> What you will do:
All of the data is to be copied word for word.

> Available records:
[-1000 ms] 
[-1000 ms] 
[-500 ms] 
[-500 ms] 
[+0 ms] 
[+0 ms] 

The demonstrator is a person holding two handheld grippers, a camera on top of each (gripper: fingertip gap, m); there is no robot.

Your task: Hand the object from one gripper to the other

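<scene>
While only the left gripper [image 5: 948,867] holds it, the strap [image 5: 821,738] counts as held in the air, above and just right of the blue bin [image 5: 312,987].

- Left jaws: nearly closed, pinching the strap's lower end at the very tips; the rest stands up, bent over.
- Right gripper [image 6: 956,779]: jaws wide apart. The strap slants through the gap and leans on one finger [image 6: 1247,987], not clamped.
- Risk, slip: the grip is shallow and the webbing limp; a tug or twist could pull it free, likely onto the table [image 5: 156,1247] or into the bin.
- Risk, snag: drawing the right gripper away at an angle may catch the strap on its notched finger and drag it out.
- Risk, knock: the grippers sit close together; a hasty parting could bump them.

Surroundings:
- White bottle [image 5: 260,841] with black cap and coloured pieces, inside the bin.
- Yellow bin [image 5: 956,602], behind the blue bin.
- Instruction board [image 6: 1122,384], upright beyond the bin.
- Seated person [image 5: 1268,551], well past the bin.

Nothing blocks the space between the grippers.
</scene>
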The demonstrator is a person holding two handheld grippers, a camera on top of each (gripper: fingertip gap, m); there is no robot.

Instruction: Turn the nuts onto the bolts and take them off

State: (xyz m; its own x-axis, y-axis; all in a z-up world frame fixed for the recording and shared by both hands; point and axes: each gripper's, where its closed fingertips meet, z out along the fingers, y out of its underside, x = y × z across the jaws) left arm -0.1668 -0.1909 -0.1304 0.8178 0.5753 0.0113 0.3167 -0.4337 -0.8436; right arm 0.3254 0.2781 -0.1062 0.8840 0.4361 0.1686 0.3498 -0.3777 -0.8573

> Response box:
[-1000 ms] 
[-1000 ms] 
[-500 ms] 
[-500 ms] 
[+0 ms] 
[+0 ms] 

The demonstrator is a person holding two handheld grippers, a camera on top of each (gripper: fingertip gap, m); there is no robot.

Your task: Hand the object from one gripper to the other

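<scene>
While only the left gripper [image 5: 948,867] holds it, the strap [image 5: 821,738] counts as held in the air, above and just right of the blue bin [image 5: 312,987].

- Left jaws: nearly closed, pinching the strap's lower end at the very tips; the rest stands up, bent over.
- Right gripper [image 6: 956,779]: jaws wide apart. The strap slants through the gap and leans on one finger [image 6: 1247,987], not clamped.
- Risk, slip: the grip is shallow and the webbing limp; a tug or twist could pull it free, likely onto the table [image 5: 156,1247] or into the bin.
- Risk, snag: drawing the right gripper away at an angle may catch the strap on its notched finger and drag it out.
- Risk, knock: the grippers sit close together; a hasty parting could bump them.

Surroundings:
- White bottle [image 5: 260,841] with black cap and coloured pieces, inside the bin.
- Yellow bin [image 5: 956,602], behind the blue bin.
- Instruction board [image 6: 1122,384], upright beyond the bin.
- Seated person [image 5: 1268,551], well past the bin.

Nothing blocks the space between the grippers.
</scene>
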The demonstrator is a person holding two handheld grippers, a camera on top of each (gripper: fingertip gap, m); there is no robot.

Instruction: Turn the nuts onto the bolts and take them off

State: (xyz m; its own x-axis, y-axis; all in a z-up world frame fixed for the recording and shared by both hands; point and axes: each gripper's, where its closed fingertips meet, z out along the fingers, y out of its underside, x = y × z across the jaws) left arm -0.1668 -0.1909 -0.1304 0.8178 0.5753 0.0113 0.3167 -0.4337 -0.8436; right arm 0.3254 0.2781 -0.1062 0.8840 0.4361 0.1686 0.3498 -0.3777 -0.8573

That completes the output for this exercise.